* _Data shown_:
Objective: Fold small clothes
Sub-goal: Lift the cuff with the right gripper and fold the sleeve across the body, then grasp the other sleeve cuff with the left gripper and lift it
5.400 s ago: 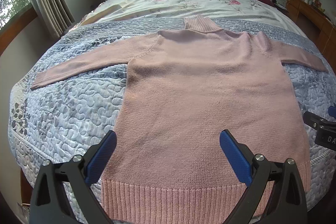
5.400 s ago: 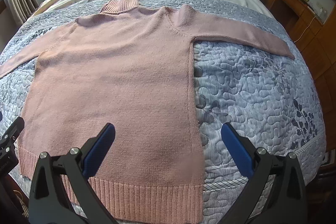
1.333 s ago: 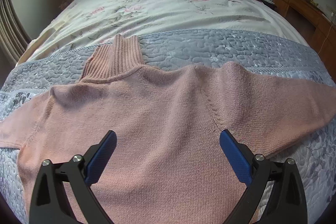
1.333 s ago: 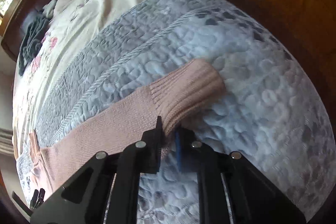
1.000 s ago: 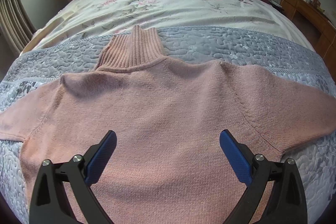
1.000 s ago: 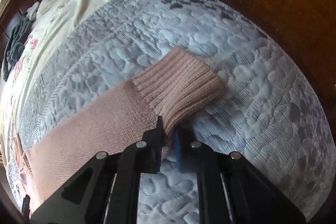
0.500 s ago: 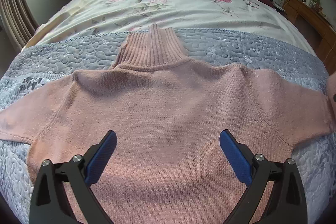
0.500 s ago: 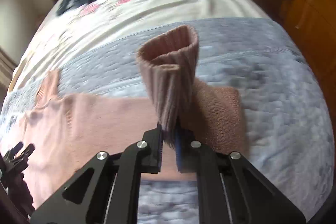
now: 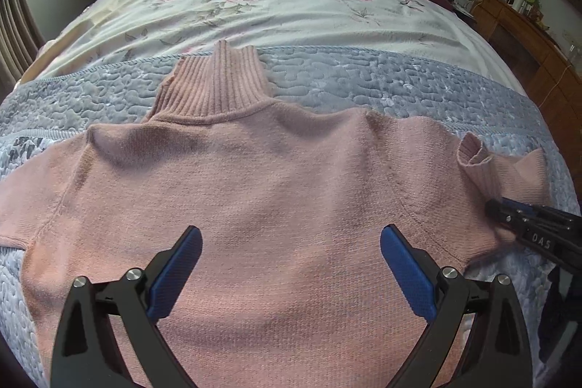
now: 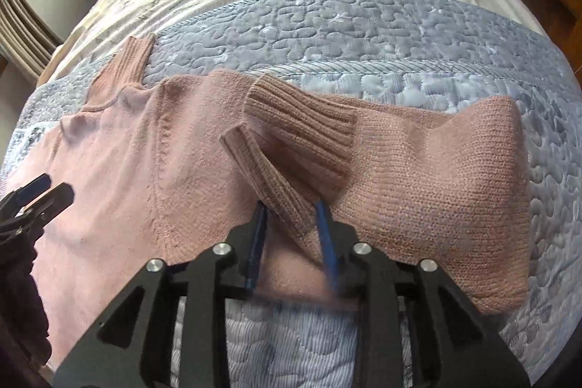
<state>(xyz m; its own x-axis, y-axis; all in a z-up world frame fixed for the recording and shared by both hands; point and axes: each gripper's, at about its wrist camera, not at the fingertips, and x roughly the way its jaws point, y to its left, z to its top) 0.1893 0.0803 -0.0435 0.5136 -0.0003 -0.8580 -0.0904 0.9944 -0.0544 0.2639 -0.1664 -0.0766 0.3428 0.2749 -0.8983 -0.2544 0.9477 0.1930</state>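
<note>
Between parted right fingers (image 10: 325, 231), sweater (image 9: 276, 206) cuff (image 10: 276, 184), left fingers (image 9: 182, 264) wide, empty

Pink sweater (image 9: 283, 191), grey-blue quilt (image 9: 382, 86)

the pink sweater (image 9: 276, 191) lies flat on the grey quilt (image 9: 382, 86), collar at 12 o'clock. the left gripper (image 9: 291, 264) hovers above it, jaws wide apart. at 3 o'clock the right gripper (image 9: 491, 206) meets the folded-in cuff (image 9: 476, 162).
</note>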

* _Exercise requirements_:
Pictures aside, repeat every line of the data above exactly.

* _Solution below_:
Objective: Fold small clothes
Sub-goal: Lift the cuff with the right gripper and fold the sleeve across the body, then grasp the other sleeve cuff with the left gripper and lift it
5.400 s ago: 
5.400 s ago: 
1.333 s ago: 
1.333 s ago: 
1.000 s ago: 
1.000 s ago: 
0.500 s ago: 
0.500 s ago: 
now: 
now: 
<state>(xyz m; its own x-axis, y-axis; all in a z-up world frame fixed for the recording and shared by both hands; point and axes: each gripper's, at about its wrist camera, not at the fingertips, and x roughly the way its jaws point, y to its left, z to its top) 0.1893 0.0803 -0.0435 0.5136 -0.0003 -0.8580 -0.0904 0.9944 -0.0544 0.2639 -0.1664 -0.0766 0.3428 0.2749 -0.8983 -0.2544 0.9477 0.1930</state>
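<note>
Between parted right fingers (image 10: 325, 231), sweater (image 9: 276, 206) cuff (image 10: 276, 184), left fingers (image 9: 182, 264) wide, empty

Pink sweater (image 9: 283, 191), grey-blue quilt (image 9: 382, 86)

the pink sweater (image 9: 276, 191) lies flat on the grey quilt (image 9: 382, 86), collar at 12 o'clock. the left gripper (image 9: 291, 264) hovers above it, jaws wide apart. at 3 o'clock the right gripper (image 9: 491, 206) meets the folded-in cuff (image 9: 476, 162).
</note>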

At this point, the answer is complete.